- Instructions to follow -
Copy the data that follows exactly, and include none of its images.

- Source material -
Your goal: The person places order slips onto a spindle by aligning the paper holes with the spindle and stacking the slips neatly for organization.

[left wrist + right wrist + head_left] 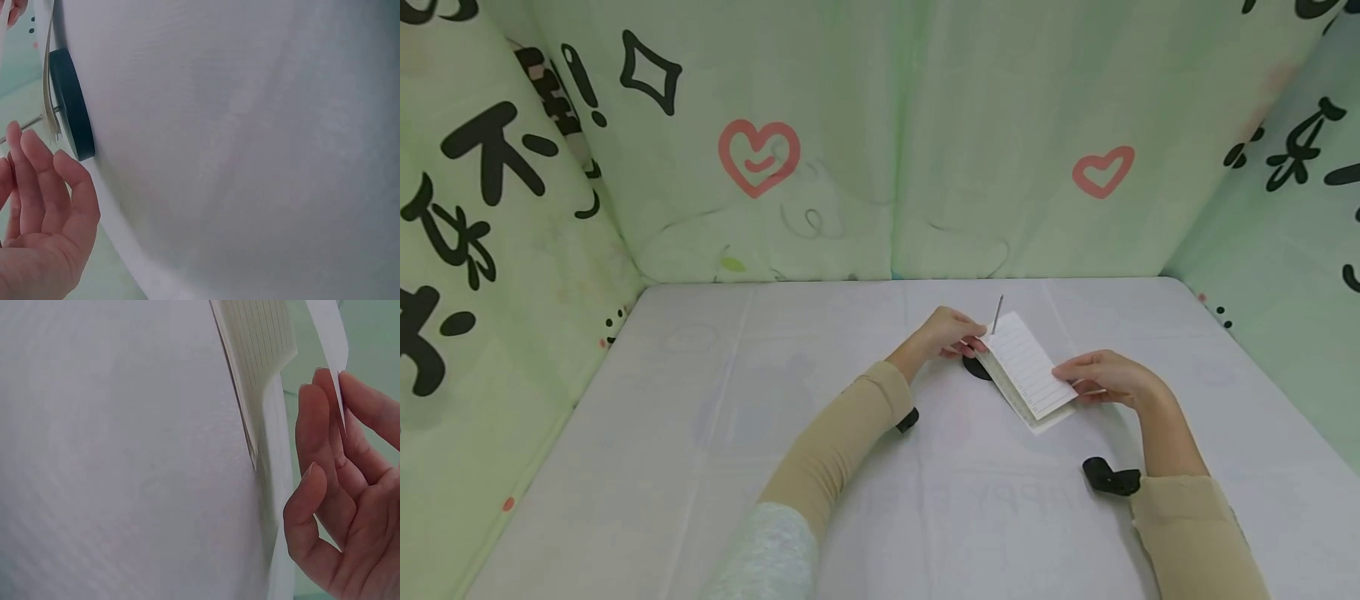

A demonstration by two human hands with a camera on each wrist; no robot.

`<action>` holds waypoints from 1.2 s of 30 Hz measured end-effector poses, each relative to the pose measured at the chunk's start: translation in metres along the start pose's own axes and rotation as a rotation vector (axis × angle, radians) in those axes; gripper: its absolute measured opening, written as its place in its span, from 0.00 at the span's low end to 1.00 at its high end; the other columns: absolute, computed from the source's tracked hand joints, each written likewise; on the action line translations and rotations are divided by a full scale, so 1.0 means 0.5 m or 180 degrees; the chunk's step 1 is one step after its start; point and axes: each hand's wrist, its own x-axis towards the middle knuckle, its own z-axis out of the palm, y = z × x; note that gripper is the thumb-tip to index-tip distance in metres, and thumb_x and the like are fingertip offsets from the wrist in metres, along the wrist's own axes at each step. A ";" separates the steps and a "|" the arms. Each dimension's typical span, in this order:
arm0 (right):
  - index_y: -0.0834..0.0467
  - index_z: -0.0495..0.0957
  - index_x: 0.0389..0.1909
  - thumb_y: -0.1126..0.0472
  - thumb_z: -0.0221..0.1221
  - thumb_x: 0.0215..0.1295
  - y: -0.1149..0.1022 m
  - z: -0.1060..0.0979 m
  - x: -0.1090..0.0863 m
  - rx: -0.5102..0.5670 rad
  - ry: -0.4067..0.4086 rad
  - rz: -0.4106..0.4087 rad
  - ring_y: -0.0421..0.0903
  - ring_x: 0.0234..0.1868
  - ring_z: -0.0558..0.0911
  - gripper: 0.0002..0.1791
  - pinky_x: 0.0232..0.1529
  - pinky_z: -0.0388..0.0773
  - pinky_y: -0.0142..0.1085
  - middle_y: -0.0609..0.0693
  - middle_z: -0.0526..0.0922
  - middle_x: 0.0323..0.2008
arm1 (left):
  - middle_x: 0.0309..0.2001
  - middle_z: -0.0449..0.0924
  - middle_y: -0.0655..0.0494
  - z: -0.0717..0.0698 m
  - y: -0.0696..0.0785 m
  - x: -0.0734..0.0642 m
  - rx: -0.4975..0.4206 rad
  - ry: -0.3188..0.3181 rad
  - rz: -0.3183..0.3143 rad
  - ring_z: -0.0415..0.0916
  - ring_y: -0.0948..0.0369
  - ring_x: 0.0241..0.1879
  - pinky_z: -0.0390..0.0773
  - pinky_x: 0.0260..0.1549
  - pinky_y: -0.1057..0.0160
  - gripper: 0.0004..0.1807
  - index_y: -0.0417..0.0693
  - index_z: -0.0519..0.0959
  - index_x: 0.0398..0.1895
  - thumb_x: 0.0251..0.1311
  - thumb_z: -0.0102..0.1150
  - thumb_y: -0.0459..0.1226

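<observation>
A lined white paper sheet (1026, 367) is held tilted over a black round spike base (977, 368). The thin metal spike (997, 315) rises past the sheet's far corner. My left hand (951, 332) pinches the sheet at that corner, right beside the spike. With thumb and fingers, my right hand (1108, 377) grips the opposite, near right edge; the right wrist view shows the sheet (331, 344) between thumb and fingertips. Below it, more lined paper (259, 347) is stuck on the spike, above the base (74, 103).
A white cloth covers the table (775, 375). Green printed curtains (850, 167) enclose the back and both sides. Black wrist devices show beside the left sleeve (907, 419) and the right sleeve (1112, 477).
</observation>
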 end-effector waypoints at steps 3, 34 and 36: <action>0.69 0.73 0.51 0.49 0.60 0.58 0.000 -0.001 0.001 -0.0022 -0.0029 0.0049 0.40 0.31 0.76 0.29 0.35 0.74 0.35 0.43 0.80 0.30 | 0.21 0.79 0.53 -0.001 -0.003 0.002 0.0014 -0.0063 -0.0043 0.74 0.61 0.19 0.70 0.23 0.64 0.08 0.41 0.80 0.34 0.59 0.58 0.37; 0.63 0.79 0.40 0.52 0.61 0.57 0.009 0.010 0.011 -0.0365 -0.0086 0.0285 0.40 0.24 0.76 0.18 0.27 0.74 0.33 0.44 0.81 0.23 | 0.14 0.75 0.50 0.027 -0.025 0.009 0.0322 0.0156 -0.0240 0.70 0.63 0.09 0.70 0.10 0.72 0.06 0.36 0.77 0.34 0.59 0.56 0.33; 0.63 0.79 0.40 0.52 0.62 0.57 0.007 0.011 0.011 -0.0413 -0.0077 0.0298 0.39 0.24 0.76 0.18 0.27 0.73 0.32 0.44 0.80 0.22 | 0.14 0.75 0.51 0.028 -0.025 0.008 0.0359 0.0181 -0.0250 0.70 0.63 0.09 0.70 0.10 0.72 0.06 0.37 0.77 0.34 0.60 0.56 0.33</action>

- Answer section -
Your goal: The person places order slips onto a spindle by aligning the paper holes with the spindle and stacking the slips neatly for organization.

[left wrist + right wrist + head_left] 

A demonstration by two human hands with a camera on each wrist; no robot.

`<action>` holds waypoints from 1.2 s of 30 Hz measured end-effector poses, each relative to the pose measured at the chunk's start: translation in metres along the start pose's own axes and rotation as a rotation vector (axis × angle, radians) in those axes; gripper: its absolute measured opening, written as its place in its span, from 0.00 at the span's low end to 1.00 at its high end; the other columns: absolute, computed from the source's tracked hand joints, each written likewise; on the action line translations and rotations are divided by a full scale, so 1.0 means 0.5 m or 180 degrees; the chunk's step 1 is one step after its start; point and axes: each hand's wrist, its own x-axis towards the middle knuckle, its own z-axis out of the palm, y = z × x; note that gripper is the thumb-tip to index-tip distance in metres, and thumb_x and the like are fingertip offsets from the wrist in metres, along the wrist's own axes at each step. A ";" separates the steps and a "|" the arms. Each dimension's typical span, in this order:
arm0 (right):
  - index_y: -0.0834..0.0467
  - index_z: -0.0495..0.0957
  - index_x: 0.0389..0.1909
  - thumb_y: -0.1126..0.0472
  - thumb_z: -0.0221..0.1221
  - thumb_x: 0.0215..0.1295
  - y: -0.1149..0.1022 m
  - z: -0.1060..0.0979 m
  - x: -0.1090..0.0863 m
  - rx: -0.5102..0.5670 rad
  - ry: -0.4067..0.4086 rad
  - rz: -0.4106..0.4087 rad
  - ring_y: -0.0421..0.0903
  - ring_x: 0.0234..0.1868
  - ring_z: -0.0558..0.0911
  - gripper: 0.0002..0.1791
  - pinky_x: 0.0232..0.1529
  - pinky_z: -0.0388..0.0773
  - pinky_y: -0.0142..0.1085
  - middle_y: -0.0609..0.0693
  - middle_z: -0.0526..0.0922
  - middle_x: 0.0323..0.2008
arm1 (left):
  - middle_x: 0.0309..0.2001
  - middle_z: -0.0449..0.0924
  - middle_y: -0.0655..0.0494
  - z: -0.0717..0.0698 m
  - y: -0.0696..0.0785 m
  - x: -0.0734..0.0642 m
  - rx: -0.4975..0.4206 rad
  - ry: -0.3188..0.3181 rad
  - rz: -0.3183..0.3143 rad
  - ring_z: -0.0415..0.0916
  - ring_y: -0.0948..0.0369
  - ring_x: 0.0241..0.1879
  - pinky_z: -0.0390..0.0773
  - pinky_x: 0.0260..0.1549
  - pinky_y: -0.1057..0.0160
  - gripper: 0.0004..0.1807
  - index_y: -0.0417..0.0693
  - index_z: -0.0519..0.0959
  - index_x: 0.0398..0.1895
  - thumb_x: 0.0251..0.1311
  - thumb_z: -0.0102..0.1150
  - thumb_y: -0.0459..0.1226

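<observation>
A lined white paper sheet (1026, 367) is held tilted over a black round spike base (977, 368). The thin metal spike (997, 315) rises past the sheet's far corner. My left hand (951, 332) pinches the sheet at that corner, right beside the spike. With thumb and fingers, my right hand (1108, 377) grips the opposite, near right edge; the right wrist view shows the sheet (331, 344) between thumb and fingertips. Below it, more lined paper (259, 347) is stuck on the spike, above the base (74, 103).
A white cloth covers the table (775, 375). Green printed curtains (850, 167) enclose the back and both sides. Black wrist devices show beside the left sleeve (907, 419) and the right sleeve (1112, 477).
</observation>
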 end-effector waypoints at steps 3, 34 and 36: <action>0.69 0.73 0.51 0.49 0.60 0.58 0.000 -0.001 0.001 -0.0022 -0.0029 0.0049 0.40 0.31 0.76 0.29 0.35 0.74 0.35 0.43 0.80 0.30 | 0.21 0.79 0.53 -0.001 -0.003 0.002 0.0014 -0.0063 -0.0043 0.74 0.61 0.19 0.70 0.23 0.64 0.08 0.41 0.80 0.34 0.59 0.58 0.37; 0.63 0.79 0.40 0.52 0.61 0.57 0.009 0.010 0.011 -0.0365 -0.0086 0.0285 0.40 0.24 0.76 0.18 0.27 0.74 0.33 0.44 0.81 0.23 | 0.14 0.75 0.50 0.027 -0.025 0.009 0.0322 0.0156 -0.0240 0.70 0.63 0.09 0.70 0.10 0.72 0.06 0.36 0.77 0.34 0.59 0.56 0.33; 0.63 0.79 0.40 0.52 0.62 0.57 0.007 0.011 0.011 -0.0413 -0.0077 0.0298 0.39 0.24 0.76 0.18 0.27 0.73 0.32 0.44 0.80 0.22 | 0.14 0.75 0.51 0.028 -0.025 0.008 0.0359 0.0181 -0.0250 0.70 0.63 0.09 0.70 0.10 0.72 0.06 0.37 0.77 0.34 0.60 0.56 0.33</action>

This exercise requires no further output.